Counseling a Sex Offender




“Let him who is without sin
cast the first stone.”
Jesus (John 8:7)


You are counseling a sex offender at the ACI. How will you proceed? What do you hope to accomplish?

Like many pedophiles, “Ronald” is sexually violated as a child. His detailed accounts indicate his descriptions of a violent and predatory father are credible. Ronald endures a world without boundaries. His body belongs to his father. Without warning, he is frequently flogged or sexually violated. How does a man so brutally beaten as a boy begin to conceive of a loving adult relationship?

As a young adult, Ronald is attracted to a young teenage girl. From Ronald’s perverted perspective, he is a kind boyfriend. He continues to “date” teenage girls. Two decades later, Ronald violates his teenage daughter.

Contrasting his father’s sadistic abuse, Ronald initially claims his daughter is a willing participant in what he describes as caring and gentle sex. Of course, minors are psychologically and legally incapable of sexual consent.

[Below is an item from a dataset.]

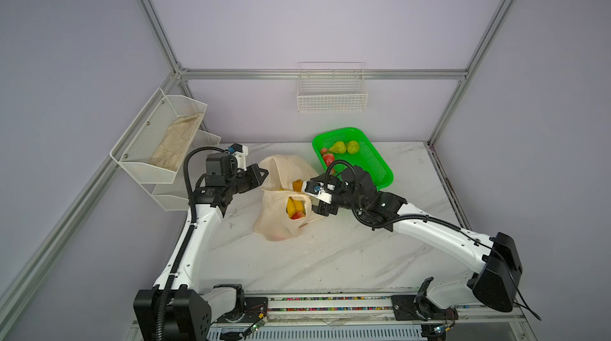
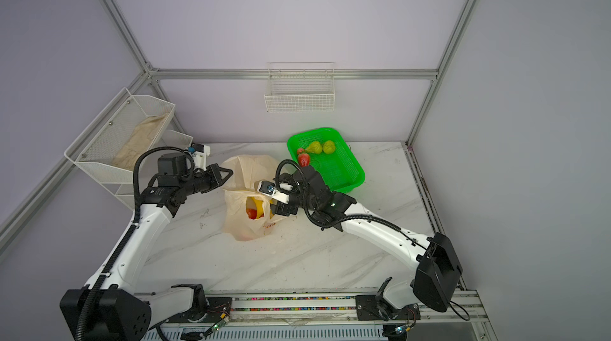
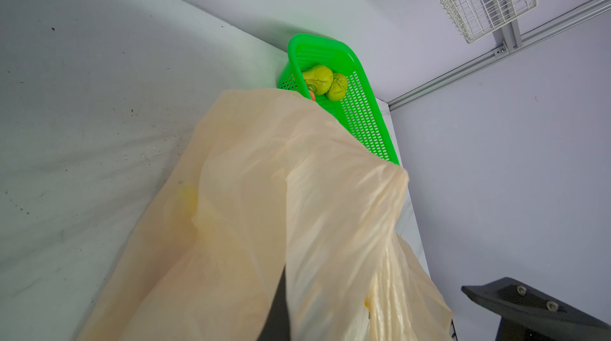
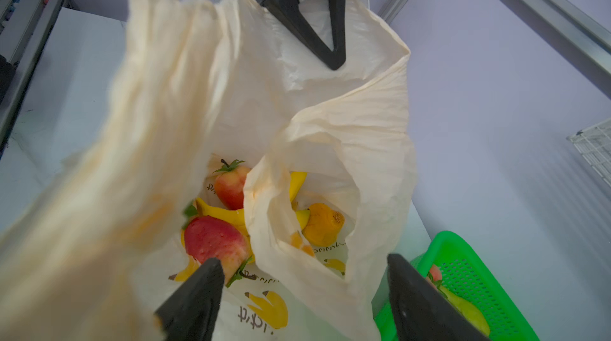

While some groups promote incest as a caring parental sexual initiation, this bizarre viewpoint is indefensible: victims report these sexual acts are traumatic and lead to persistently troubled relationships. If pedophiles were truly caring, they would reject such self-serving propaganda and cease rationalizing their destructive behaviors.

For two years, however, Ronald takes your counseling seriously. He candidly recounts his offenses. He listens to your admonitions regarding the imperative of strong boundaries. He hears your challenges and ultimately rejects his excuses.

At length, Ronald pleads guilty. How should offenders like Ronald be punished? Should life sentences be the norm? Or, as with other offenses, should we consider mitigating circumstances?

With Ronald’s daughter in the courtroom, you testify there is no excuse for abuse. Ronald must be held accountable for his crimes. Still, you describe Ronald’s background and the significant progress he has made in counseling. Unlike Ronald, however, the judge does not listen to you. His disdain indicates he considers Ronald an animal. Ronald is summarily dismissed with the maximum sentence of 50 years.

Later, Ronald complains his sentence is unjust. His admission of guilt and apology to his daughter in open court receive no consideration. Then he tells you of another “diddler,” Roger, who crows about his numerous conquests of children. Despite Roger’s unrestrained evil, his sentence is fifteen years. Ronald’s 50-year sentence also exceeds that of some murderers. Ronald is right: his sentence is unjust.

As a volunteer chaplain, I counseled Ronald in the mid 1990s. I now have some observations and questions. First, consider the wisdom of warehousing the elderly. One attorney’s view deserves consideration: any prison term over 30 years is “window dressing.” After all, are crimes of passion deterred by a life sentence or even the death penalty? The inference of rational decision-making is silly: “Oh, I might only lose 30 years of my life. Yes, the cost/benefit ratio of this crime makes it a good risk.”

Second, we must reject our tendency to dehumanize offenders. Would we do any better if we had Ronald’s childhood of unrelenting physical and sexual violations? Before we answer, we must consider what it means to be physically and sexually violated as a child. How might we develop trust and learn appropriate boundaries? Do we always resist powerful impulses and addictive behaviors? Do we rationalize our misconduct?

Third, we pay judges to be psychologically mature and reflective, not to indulge their emotional desire for vengeance. Indeed, the lack of impulse control of Ronald’s judge is eerily reminiscent of Ronald’s lack of impulse control when violating his victims.

Fourth, we must consider mitigating circumstances. Yes, sexual violations of children are far more devastating than most offenses. Nevertheless, if we receive undeserved clemency when confessing our sins, perhaps we ought to advocate a measure of mercy for sex offenders who demonstrate remorse. Are we without sin? Can we cast the first stone at sexual violators? Instead of condemning all offenders with self-righteous outrage, perhaps genuine justice for some offenders can only be achieved when balanced with mercy.